In the interest of self criticism, I thought I'd post some of the things that I 
think need work in the new content parser implementation:

1.  The CMapAwareDocumentFont, I suspect, is an ugly, ugly hack that would be 
better handled in a different way.  It seems to me that almost all fonts will 
have CMap type behavior - the ToUnicode tag is just one of those.  Perhaps I 
should have named the class ToUnicodeAwareDocumentFont - but I think that 
ultimately the correct solution here is going to be to build a CMap equivalent 
for any font object, regardless of whether ToUnicode is being used, or if the 
Font's internal CMap is being used.  I wonder if incorporating the actual CMap 
object into the fonts might be the way to approach this.

What makes this a bit tricky is that the iText font class implementations are 
really geared more towards PDF generation than PDF parsing (completely 
expected) - I don't particularly want to introduce code to those classes just 
to support parsing in the small # of scenarios where it will be occuring - but 
it seems like the right approach...

Along these lines, I know for certain that the current extractor does not 
properly handle PDFs generated by MS Word that use forward and backwards ticks 
(font is a TrueType TimesNewRomanPSMT, with WinAnsiEncoding encoding).  There 
is no ToUnicode map for these fonts, but the unicode that is used in the 
encoding doesn't render out to the actual tick marks (I get a trademark (TM) 
symbol for the tick, for example).  I suspect that the problem is that I am 
just blindly assuming that the encoding is standard unicode if a ToUnicode map 
is specified.


2.  Spatial analysis is fairly limited right now.  For example, if content 
appears early on the page, but later in the content stream, the order of the 
extracted text is not consistent with the visual representation.  For our 
particular use of the parser, this is not an issue - but I could see where it 
might be important.  Fixing this would be relatively easy - tag each output 
line with it's Y position, then order the array before converting to a string.

3.  Vertical orientation of text is not handled at all.  At this point, I'm not 
entirely sure how to even detect that a content stream is performing vertical 
rendering (maybe this is part of the font metrics??)

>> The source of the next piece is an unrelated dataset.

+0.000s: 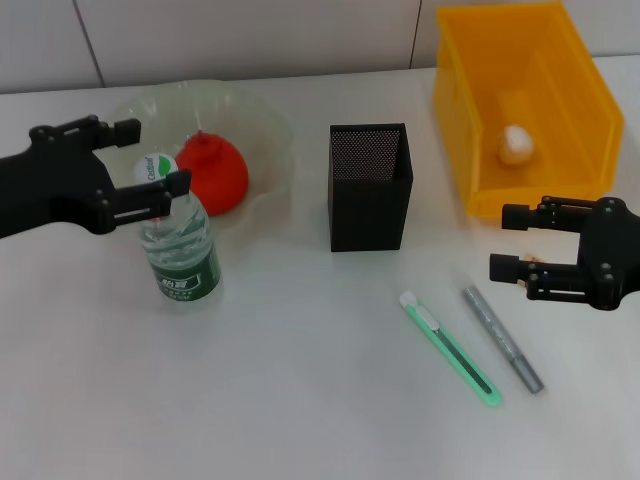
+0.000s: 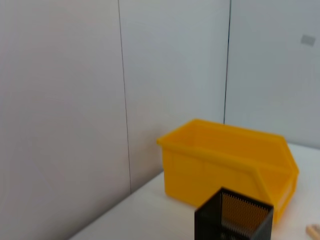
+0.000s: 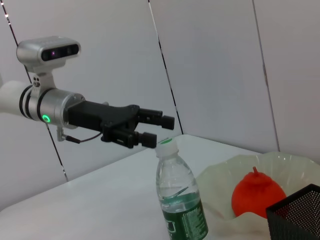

4.  Content included from external objects may not be handled properly.  The 
canonical example here is adding Page X of Y to the bottom of each PDF page.  
The value for 'Y' is added as an external XObject.  I have done no testing with 
this, but it's quite possible that the reconstruction of the phrase 'Page 3 of 
7' might not work properly here.  We might get 'Page 3' in one place in the 
text, then '7' in another.  This comes back to spatial analysis.

5.  The algorithm for determing word separation is not as robust as it should 
be.  For example, if the font doesn't specify a width for character 32, the 
algorithm fails entirely.  Also, is dividing the char 32 width by 2 
appropriate?  And what character/word spacing adjustments should really be made 
to that width?

6.  Is the overall architecture of the parser appropriate?  Specifically, is 
passing in the ending text matrix to displayText() the best way to achieve the 
goal of detecting whether the next string is part of the previous string or not?

7.  Is the use of floats appropriate, or should we be using int (or long) and 
scale everything by 1000?  I used float primarily b/c I was concerned about 
overflow of the Matrix entries - but the current implementation is certainly 
slower than it could be.

8.  Are there any gross errors being made in reading objects from the 
PdfReader?  For example, have I made any mistakes in terms of loading the 
content stream in PdfTextExtractor#getContentBytesForPage()?  How about how I 
read the resource dictionary in PdfTextExtractor#getTextFromPage() - should I 
be doing anything to ensure that these resources don't consume memory after the 
page has been processed?

9.  How should unit testing be configured for this functionality?  It seems 
like we will wind up needing to tune some of these algorithms as users find 
situations where the text parsing doesn't work properly, and I think it's 
important to ensure that this does not break things.  I'm currently thinking 
something along the lines of having a test documents folder that contains a PDF 
and a .txt file containing the extracted results.  The test would then go 
through and ensure that the extraction matches.  Not sure how best to handle 
multiple pages with this.  Maybe a separate .txt file for each page?


Any and all comments/feedback are welcome.